It’s Christmas day — a time to remember the advent of Christ. A time to remember both the fact that He came and the reason that He came.
The circumstances of His arrival were quite remarkable. His birth was singularly unique because of the virgin birth, of course, but Joe Stowell reminds us even more of the difference between His birth and all other births:
He chose His mother and His place of birth. He chose to be born by a miracle — the miracle of God being born with a human body as an infant. He chose to be born when He knew that His birth would lead to a horrible death. He chose to be born in a stable where lambs are wont to be born…
He not only was born of a virgin, but He — the second member of the Trinity — chose everything about His birth and life, in full awareness that His life would culminate in the acceptance of the wrath of His Father for the sins of men.

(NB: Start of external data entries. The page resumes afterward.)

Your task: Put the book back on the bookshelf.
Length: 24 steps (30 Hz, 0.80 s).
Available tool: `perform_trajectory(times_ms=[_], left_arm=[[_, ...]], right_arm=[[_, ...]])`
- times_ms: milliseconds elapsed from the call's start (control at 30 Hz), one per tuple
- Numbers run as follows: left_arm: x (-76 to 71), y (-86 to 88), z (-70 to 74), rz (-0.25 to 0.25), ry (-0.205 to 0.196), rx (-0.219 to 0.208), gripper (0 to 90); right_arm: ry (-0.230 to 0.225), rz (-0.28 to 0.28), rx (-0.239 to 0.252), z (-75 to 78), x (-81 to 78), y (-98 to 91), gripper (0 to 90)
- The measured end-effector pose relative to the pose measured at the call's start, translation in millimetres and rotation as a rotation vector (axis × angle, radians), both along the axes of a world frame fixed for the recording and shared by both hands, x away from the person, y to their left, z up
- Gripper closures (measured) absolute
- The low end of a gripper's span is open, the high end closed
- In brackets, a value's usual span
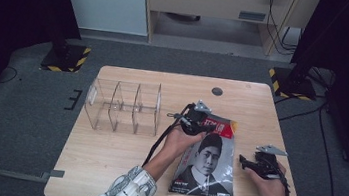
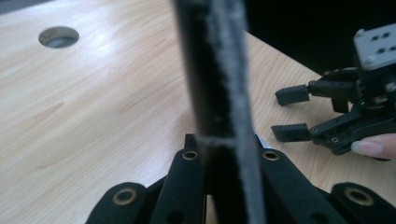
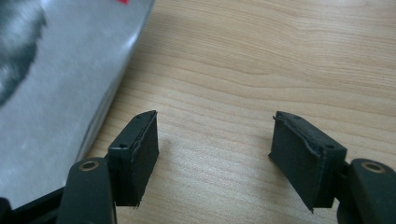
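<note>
Magazine (image 1: 207, 160) gripped at its top edge by my left tongs (image 1: 194, 122), unfiled; right tongs (image 1: 247, 162) beside it gape empty; rack (image 1: 123, 107) waits beyond.

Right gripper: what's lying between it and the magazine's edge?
Only bare wood of the table, going by the right gripper view: the right gripper is open beside the magazine, with nothing between its fingers.

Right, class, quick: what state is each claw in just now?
Left claw: shut on the top edge of the glossy portrait-cover magazine.
Right claw: open, nothing between its jaws, over the pale wooden table.
</note>
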<state>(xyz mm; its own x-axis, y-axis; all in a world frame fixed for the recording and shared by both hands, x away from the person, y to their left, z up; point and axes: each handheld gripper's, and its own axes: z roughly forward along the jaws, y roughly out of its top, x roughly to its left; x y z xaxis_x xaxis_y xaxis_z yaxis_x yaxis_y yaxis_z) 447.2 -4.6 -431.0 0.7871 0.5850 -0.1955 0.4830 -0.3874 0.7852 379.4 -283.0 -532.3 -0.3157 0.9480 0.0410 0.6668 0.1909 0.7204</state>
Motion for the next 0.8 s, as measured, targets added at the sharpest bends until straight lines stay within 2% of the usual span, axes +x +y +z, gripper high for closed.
perform_trajectory(times_ms=[133, 300, 433, 500, 800], left_arm=[[1.7, 1.9, 6.0, 0.005, -0.007, -0.006, 86.2], [0.5, 4.9, 16.1, 0.005, -0.022, -0.036, 86.4], [2.3, 5.9, 16.9, 0.000, -0.002, -0.067, 86.5], [2.2, 6.6, 18.5, 0.003, -0.001, -0.067, 86.5], [-1.2, 9.2, 30.8, 0.001, -0.032, -0.069, 86.6]], right_arm=[[-0.004, -0.003, -0.004, -0.6, 0.3, -0.5, 31.4], [-0.008, 0.004, -0.019, -1.5, 0.0, 1.5, 28.8], [-0.012, 0.013, -0.016, -2.5, 0.1, 2.8, 24.6], [-0.017, 0.019, -0.029, -3.3, -0.6, 4.5, 23.3], [-0.033, 0.025, -0.022, -5.5, -1.8, 6.4, 20.1]])
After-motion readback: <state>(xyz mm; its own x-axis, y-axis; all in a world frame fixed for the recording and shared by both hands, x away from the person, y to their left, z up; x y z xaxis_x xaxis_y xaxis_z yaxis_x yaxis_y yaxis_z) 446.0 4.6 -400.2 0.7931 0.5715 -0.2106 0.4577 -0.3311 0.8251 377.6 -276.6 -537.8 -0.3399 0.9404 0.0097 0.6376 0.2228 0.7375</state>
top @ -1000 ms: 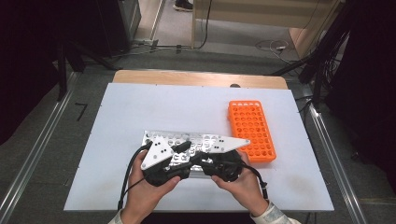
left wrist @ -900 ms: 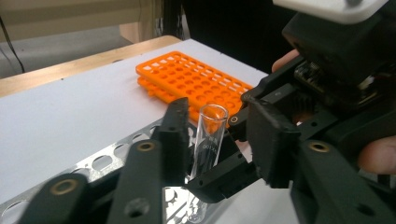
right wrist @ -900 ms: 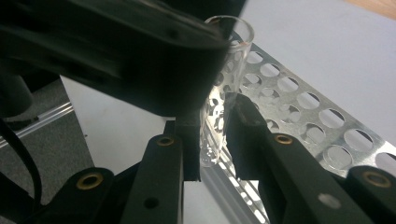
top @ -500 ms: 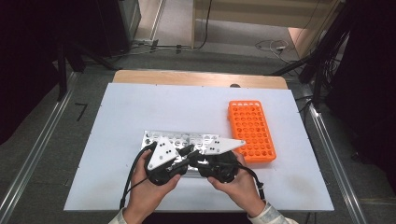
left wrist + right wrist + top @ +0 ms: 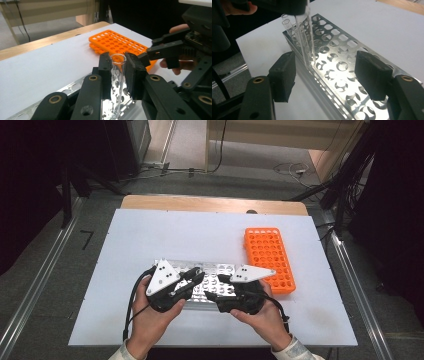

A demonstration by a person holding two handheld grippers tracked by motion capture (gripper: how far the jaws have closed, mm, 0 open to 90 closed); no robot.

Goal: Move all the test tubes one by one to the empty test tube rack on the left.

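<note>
A clear glass test tube (image 5: 118,75) stands upright between the pads of my left gripper (image 5: 117,63), which is shut on it just below its rim. The tube's lower end hangs over the shiny metal rack (image 5: 342,50). My right gripper (image 5: 329,72) faces the same tube (image 5: 305,37). Its jaws have just been opening and now stand wide on either side of the tube without touching it. In the high view both grippers meet over the metal rack (image 5: 220,269), the left gripper (image 5: 197,276) beside the right gripper (image 5: 214,287).
An orange plastic tube rack (image 5: 270,257) lies to the right of the metal rack on the white tabletop (image 5: 150,240). A couple of other glass tubes (image 5: 287,23) stand in the metal rack's end holes. The table's wooden far edge (image 5: 210,204) runs behind.
The two grippers have drawn together over the metal rack. The left jaws have closed on the tube, and the right jaws have spread away from it.
</note>
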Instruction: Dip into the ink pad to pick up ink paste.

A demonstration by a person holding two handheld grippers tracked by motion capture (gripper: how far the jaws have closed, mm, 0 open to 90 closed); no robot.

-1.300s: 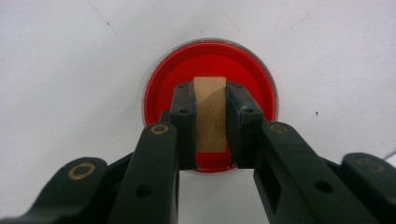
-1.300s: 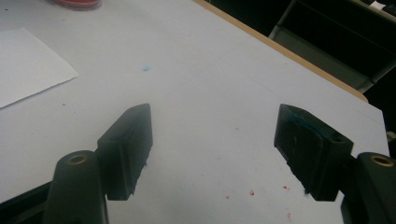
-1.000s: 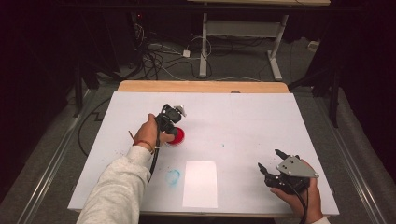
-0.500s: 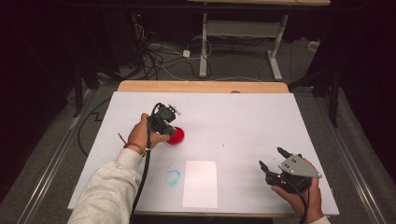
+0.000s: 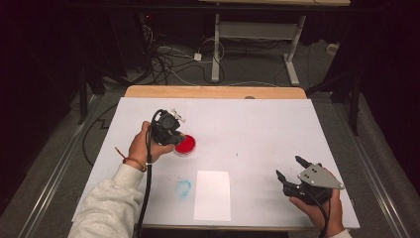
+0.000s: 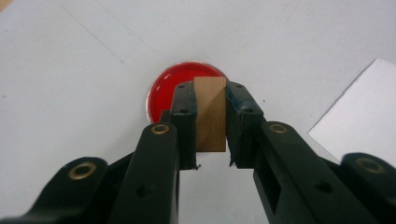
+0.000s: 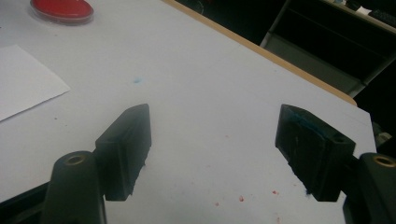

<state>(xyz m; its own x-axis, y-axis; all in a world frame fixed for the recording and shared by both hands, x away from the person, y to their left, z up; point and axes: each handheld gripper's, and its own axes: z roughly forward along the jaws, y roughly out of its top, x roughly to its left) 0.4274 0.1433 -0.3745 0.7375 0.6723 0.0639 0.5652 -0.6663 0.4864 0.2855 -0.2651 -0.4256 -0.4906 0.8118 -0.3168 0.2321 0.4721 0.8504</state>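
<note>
Left gripper [image 6: 211, 123] clamping a wooden block [image 6: 210, 114] above a red dish [image 6: 184, 91]

The two black jaws rise from the bottom edge and press on either side of a small upright tan block, which fills the gap between them. Behind and below the block sits a round, clear-rimmed dish of red, partly hidden by the jaws. It rests on the white table [image 6: 70, 70]; a white sheet of paper [image 6: 362, 109] lies at the right edge.
</note>
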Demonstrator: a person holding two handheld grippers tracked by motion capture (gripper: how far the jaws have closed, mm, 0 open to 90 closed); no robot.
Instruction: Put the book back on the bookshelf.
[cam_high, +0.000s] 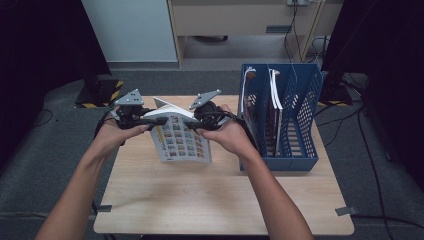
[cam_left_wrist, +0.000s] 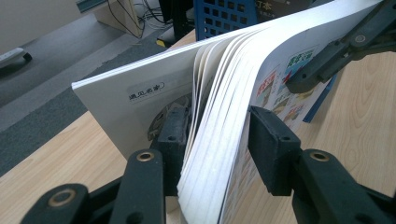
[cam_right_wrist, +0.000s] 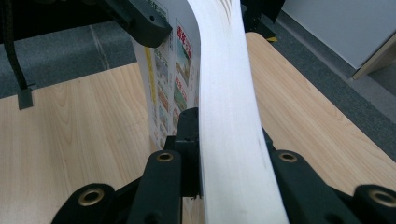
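Note:
A thin white book (cam_high: 182, 142) with rows of small coloured pictures on its cover hangs upright over the wooden table (cam_high: 225, 200), bent into a curve between my two grippers. My left gripper (cam_high: 155, 120) is at its top left corner. In the left gripper view the jaws (cam_left_wrist: 217, 135) stand on either side of the book (cam_left_wrist: 140, 93), and the pages fan out loosely between the pads. My right gripper (cam_high: 192, 125) holds the top right corner. In the right gripper view it (cam_right_wrist: 224, 130) is shut on the thick white page block (cam_right_wrist: 224, 70).
A blue perforated file rack (cam_high: 295, 115) stands on the table's right side, close to my right hand, with a few thin books upright in it. A yellow-and-black striped base (cam_high: 100, 92) sits on the floor beyond the table's left corner.

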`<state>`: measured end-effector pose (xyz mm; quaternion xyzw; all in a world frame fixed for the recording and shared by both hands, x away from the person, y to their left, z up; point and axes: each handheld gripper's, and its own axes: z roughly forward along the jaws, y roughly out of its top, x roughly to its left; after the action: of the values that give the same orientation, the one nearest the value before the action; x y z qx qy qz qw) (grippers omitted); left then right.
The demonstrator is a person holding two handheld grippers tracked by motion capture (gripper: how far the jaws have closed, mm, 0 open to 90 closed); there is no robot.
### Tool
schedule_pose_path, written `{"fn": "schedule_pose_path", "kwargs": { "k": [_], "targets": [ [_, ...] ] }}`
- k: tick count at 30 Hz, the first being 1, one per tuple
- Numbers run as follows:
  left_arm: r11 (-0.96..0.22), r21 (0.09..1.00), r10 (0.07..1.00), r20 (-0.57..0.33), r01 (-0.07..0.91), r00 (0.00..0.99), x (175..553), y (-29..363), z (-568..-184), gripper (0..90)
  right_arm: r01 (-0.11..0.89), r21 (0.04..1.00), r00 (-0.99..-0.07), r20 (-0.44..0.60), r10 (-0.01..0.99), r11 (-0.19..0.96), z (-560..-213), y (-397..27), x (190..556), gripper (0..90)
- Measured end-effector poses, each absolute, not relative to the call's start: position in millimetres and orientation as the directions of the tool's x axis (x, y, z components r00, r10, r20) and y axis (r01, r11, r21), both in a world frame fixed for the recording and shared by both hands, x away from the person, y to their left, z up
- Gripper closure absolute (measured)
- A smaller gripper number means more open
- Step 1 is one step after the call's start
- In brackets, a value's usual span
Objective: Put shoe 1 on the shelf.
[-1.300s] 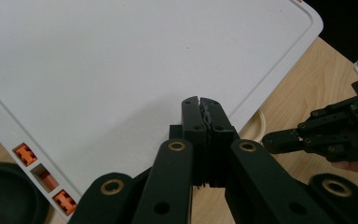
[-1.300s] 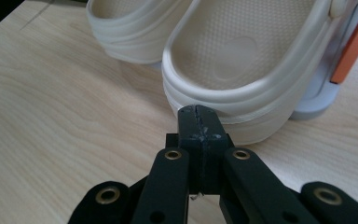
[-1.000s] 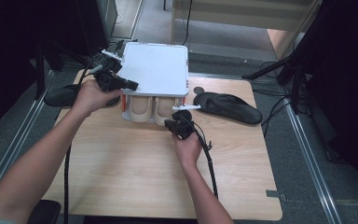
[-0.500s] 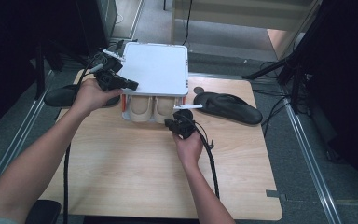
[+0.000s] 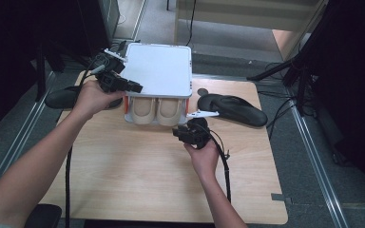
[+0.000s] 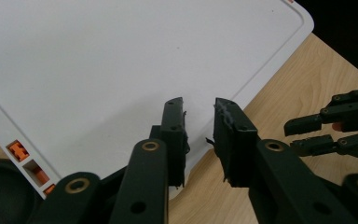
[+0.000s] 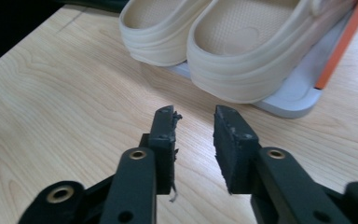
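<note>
Both grippers, left (image 6: 199, 135) and right (image 7: 194, 140), have just been opening, nothing between jaws. Beige clogs (image 5: 157, 110) sit in white box (image 5: 159, 71) at surface's far edge (approach heels squarely).

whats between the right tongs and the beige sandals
Only bare wooden table. In the right gripper view, the open right tongs point at the beige sandals with nothing between them.

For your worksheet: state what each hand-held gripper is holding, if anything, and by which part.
Nothing is held. The left hand-held gripper has just been opening above the white lid; the right hand-held gripper has just been opening over bare table.
</note>
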<state>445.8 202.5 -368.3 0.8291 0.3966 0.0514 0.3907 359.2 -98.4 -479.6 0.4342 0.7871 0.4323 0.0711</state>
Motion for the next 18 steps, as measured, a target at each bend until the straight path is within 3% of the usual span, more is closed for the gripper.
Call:
{"fn": "schedule_pose_path", "kwargs": {
  "k": [10,18],
  "targets": [
    [-0.364,0.699,0.703,-0.227,0.615,0.674,429,216,-359,56.3,0.567,0.789,-0.665,0.269,0.697,0.237,-468,-126,342,54.5],
    [-0.335,0.717,0.731,-0.212,0.612,0.649,412,235,-356,54.6,0.538,0.81,-0.676,0.25,0.693,0.233,-461,-148,327,52.8]
  ]
}}
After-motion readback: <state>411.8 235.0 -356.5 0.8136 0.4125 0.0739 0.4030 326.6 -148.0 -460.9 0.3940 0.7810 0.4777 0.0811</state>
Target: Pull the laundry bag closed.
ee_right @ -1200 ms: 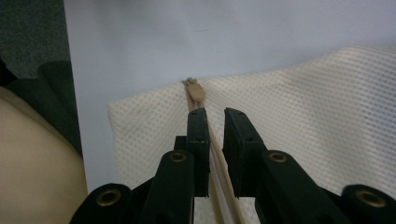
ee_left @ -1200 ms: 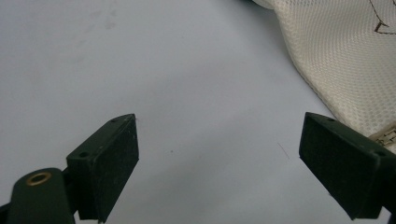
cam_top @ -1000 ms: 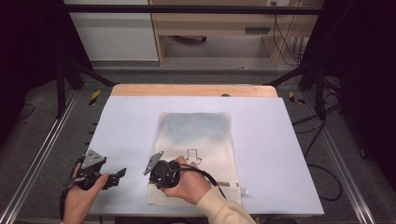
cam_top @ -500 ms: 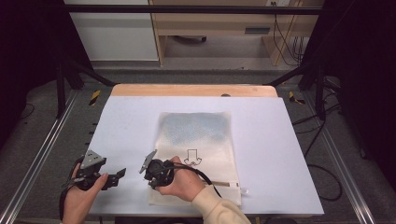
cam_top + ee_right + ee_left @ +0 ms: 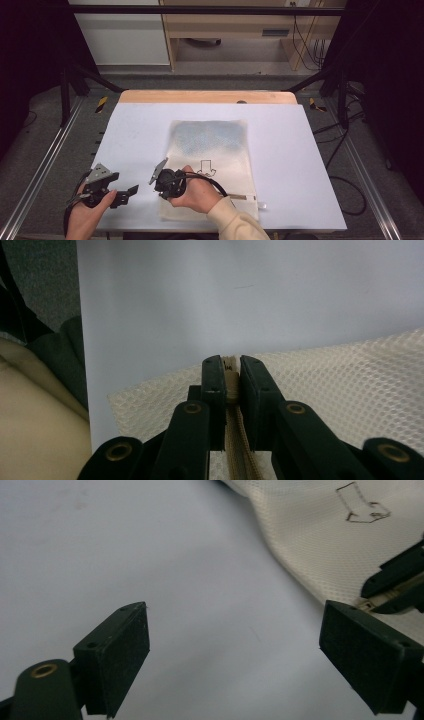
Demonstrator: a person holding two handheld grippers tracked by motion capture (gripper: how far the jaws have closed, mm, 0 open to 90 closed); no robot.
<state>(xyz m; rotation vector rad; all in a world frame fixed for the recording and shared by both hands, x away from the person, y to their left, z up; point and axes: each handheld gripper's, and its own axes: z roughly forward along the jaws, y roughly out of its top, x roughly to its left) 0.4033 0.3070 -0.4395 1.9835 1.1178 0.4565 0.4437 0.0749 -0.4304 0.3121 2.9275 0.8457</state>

This is why John MacArthur notes,
The important issue of Christmas is not so much that Jesus came, but why He came.…Here’s a side to the Christmas story that isn’t often told: those soft little hands, fashioned by the Holy Spirit in Mary’s womb, were made so that nails might be driven through them. Those baby feet, pink and unable to walk, would one day walk up a dusty hill to be nailed to the cross. That sweet infant’s head with sparkling eyes and eager mouth was formed so that someday men might force a crown of thorns onto it. That tender body, warm and soft, wrapped in swaddling clothes, would one day be ripped open by a spear. Jesus was born to die.
Jesus is born to die. And that single truth is what makes Christmas joyous to the heart of the believer.